[Required work]
The expected output is the set of lines below beginning at the one that contains "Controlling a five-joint" and ending at the final line, reproduced exactly.

Data segment START

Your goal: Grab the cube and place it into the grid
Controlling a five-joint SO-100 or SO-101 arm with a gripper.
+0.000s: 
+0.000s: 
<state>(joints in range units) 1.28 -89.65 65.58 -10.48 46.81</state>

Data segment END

[Problem solution]
Controlling a five-joint SO-100 or SO-101 arm with a gripper.
+0.000s: 
+0.000s: 
<state>(joints in range units) 1.28 -89.65 65.58 -10.48 46.81</state>

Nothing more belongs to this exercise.